Nachdenken ist also das Gebot der Stunde, nicht plappern, trompeten, jeder Mode nachlaufen oder schnell mal machen. Nachdenken können wir in Universitäten, in Thinktanks, in Vereinigungen und Stiftungen, überall dort, wo es um die Sache und nicht um Macht geht. Konkurrierende Modelle, Szenarien und Konzepte müssen in einen Dialog eintreten, aus dem irgendwann Sieger hervorgehen. Das sind komplexe und konfliktreiche Prozesse, aber es führt kein Weg daran vorbei. Diese Prozesse finden, so lässt sich prognostizieren, nur in offenen Gesellschaften statt, in denen Respekt vor anderen Positionen und eine Atmosphäre des offenen Dialogs herrscht. Autoritäre, populistische oder illiberale Systeme werden nicht mit guten Lösungen aufwarten. Freiheit, Menschenrechte, Herrschaft des Rechts und demokratisch legitimierte Herrschaft sind daher weder Selbstzweck noch Luxus, sondern unabdingbare Voraussetzung dafür, dass das Nachdenken in Gang kommt – so wie ein funktionierender bürgerschaftlicher Raum (civic space) mit einer unabhängigen Zivilgesellschaft die Voraussetzung für eine solche freiheitliche Ordnung bildet. 

Und was das Nachdenken betrifft: Es geht gar nicht einmal so sehr darum, dem Volk in immer neuen empirischen Studien „aufs Maul zu schauen“, auch wenn das nicht vernachlässigt werden darf.
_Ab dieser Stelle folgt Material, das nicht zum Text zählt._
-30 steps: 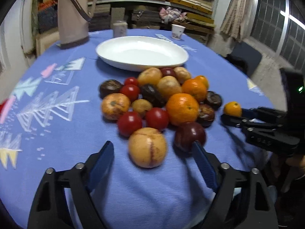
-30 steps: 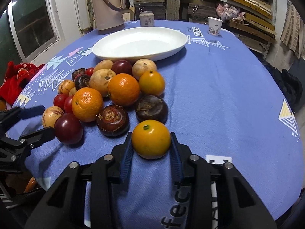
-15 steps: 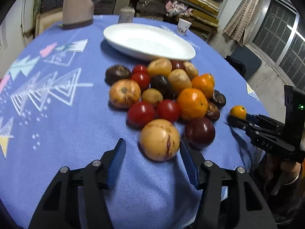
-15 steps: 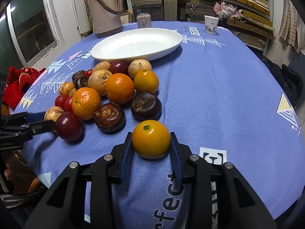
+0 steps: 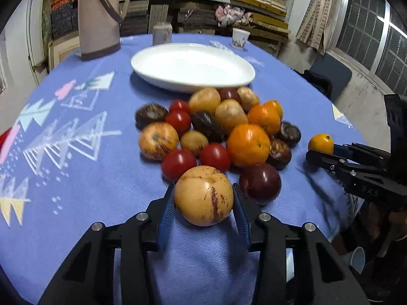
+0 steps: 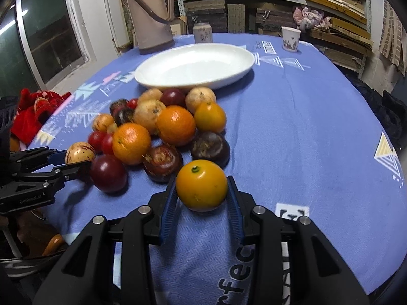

Der englische Denker C. P. Snow hat vor mehr als einem halben Jahrhundert die grundlegende Unterscheidung zwischen den Geistes- und Kulturwissenschaften einerseits und den Naturwissenschaften andererseits aufgemacht21. Was wir brauchen, ist der geisteswissenschaftliche Zugang, sind theoretische Konzepte für eine sinnvolle, menschenfreundliche, partizipative Ordnung. Davon können wir gar nicht genug bekommen. Für die Zivilgesellschaft und für die Stiftungen in ihr ist das eine Herausforderung, aber auch eine tolle Chance.